:: Your objective ::
List all lines in the material below that contain "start".

:: Dataset section ::
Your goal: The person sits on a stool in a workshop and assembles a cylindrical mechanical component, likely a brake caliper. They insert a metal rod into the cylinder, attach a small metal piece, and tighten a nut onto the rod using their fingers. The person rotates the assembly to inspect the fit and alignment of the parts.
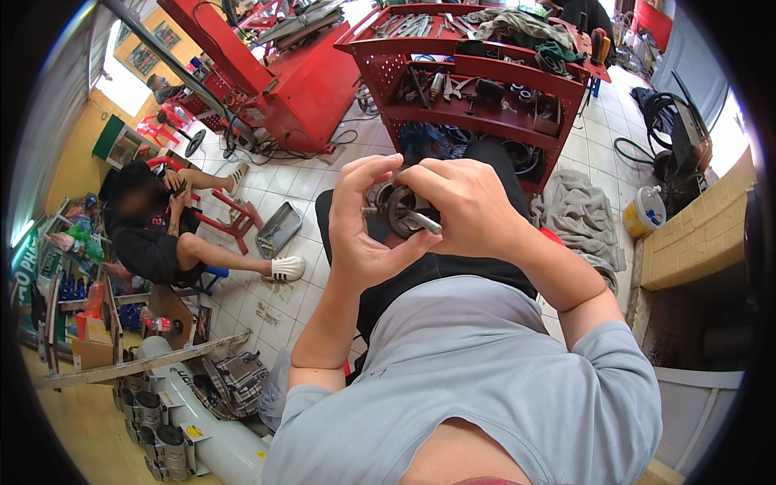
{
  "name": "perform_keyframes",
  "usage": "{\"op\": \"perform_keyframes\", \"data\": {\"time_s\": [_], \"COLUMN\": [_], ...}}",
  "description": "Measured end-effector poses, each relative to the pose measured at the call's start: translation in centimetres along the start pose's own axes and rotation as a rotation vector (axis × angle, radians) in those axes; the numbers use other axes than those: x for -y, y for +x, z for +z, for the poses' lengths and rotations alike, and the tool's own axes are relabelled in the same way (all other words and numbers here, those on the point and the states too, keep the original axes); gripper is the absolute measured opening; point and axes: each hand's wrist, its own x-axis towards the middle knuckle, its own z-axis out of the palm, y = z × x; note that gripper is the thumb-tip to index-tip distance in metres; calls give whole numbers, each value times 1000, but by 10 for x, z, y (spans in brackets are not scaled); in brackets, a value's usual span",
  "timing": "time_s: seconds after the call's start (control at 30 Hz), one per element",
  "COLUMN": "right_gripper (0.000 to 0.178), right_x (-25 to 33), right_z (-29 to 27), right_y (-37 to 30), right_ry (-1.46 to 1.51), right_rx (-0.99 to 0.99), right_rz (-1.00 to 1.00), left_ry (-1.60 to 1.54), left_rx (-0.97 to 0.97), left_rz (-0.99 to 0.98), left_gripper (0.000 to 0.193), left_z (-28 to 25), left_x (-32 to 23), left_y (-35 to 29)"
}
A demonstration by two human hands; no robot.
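Both my hands hold one small, dark, ring-shaped metal part (398, 212) up in front of my lap. A thin threaded stud sticks out of its left side, and a bright metal pin (424, 222) points to the lower right. My left hand (356, 230) curls round the left side, thumb below and fingers above. From the right, my right hand (473, 206) closes on it with bent fingers over the top. The fingers hide part of it, so its exact kind cannot be told.
Ahead stands a red tool cart (477, 89) with wrenches, rags and loose parts. A seated person (153, 218) is at left, near a grey metal tray (280, 228) on the tiled floor. At right lie a grey cloth (578, 214) and a white bucket (644, 212).
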Motion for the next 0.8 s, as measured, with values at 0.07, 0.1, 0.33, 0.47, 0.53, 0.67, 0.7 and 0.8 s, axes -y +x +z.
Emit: {"op": "perform_keyframes", "data": {"time_s": [0.07, 0.1, 0.33, 0.47, 0.53, 0.67, 0.7, 0.8], "right_gripper": [46, 47, 51, 51, 51, 51, 51, 51], "right_x": [1, 1, 5, 5, 7, 5, 5, 6], "right_z": [0, 0, 3, 6, 5, 6, 6, 4], "right_y": [1, 1, 2, 3, 2, 3, 2, 2], "right_ry": [37, 55, 84, 125, 131, 119, 109, 100], "right_rx": [-24, -36, -175, -222, -211, -224, -216, -211], "right_rz": [31, 46, 49, 38, 48, 36, 43, 45], "left_ry": [-101, -152, -193, -226, -226, -195, -171, -179], "left_rx": [-81, -122, -139, -143, -197, -222, -207, -175], "left_rz": [-12, -18, -52, -46, -51, -95, -121, -148], "left_gripper": [63, 59, 27, 30, 43, 50, 50, 50], "left_z": [3, 4, -12, -13, -13, -16, -16, -20], "left_x": [-5, -7, 4, -8, -8, 4, 4, 1], "left_y": [2, 3, -4, 3, 5, 2, 1, 1]}}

:: Exercise response ::
  "description": "Measured end-effector poses, each relative to the pose measured at the call's start: translation in centimetres along the start pose's own axes and rotation as a rotation vector (axis × angle, radians) in those axes; the numbers use other axes than those: x for -y, y for +x, z for +z, for the poses' lengths and rotations alike, and the tool's own axes are relabelled in the same way (all other words and numbers here, those on the point and the states too, keep the original axes); gripper is the absolute measured opening; point and axes: each hand's wrist, its own x-axis towards the middle knuckle, its own z-axis out of the palm, y = z × x; note that gripper is the thumb-tip to index-tip distance in metres; calls give whole numbers, each value times 1000, but by 10 for x, z, y (spans in brackets are not scaled); in brackets, a value's usual span",
  "timing": "time_s: seconds after the call's start (control at 30 Hz), one per element",

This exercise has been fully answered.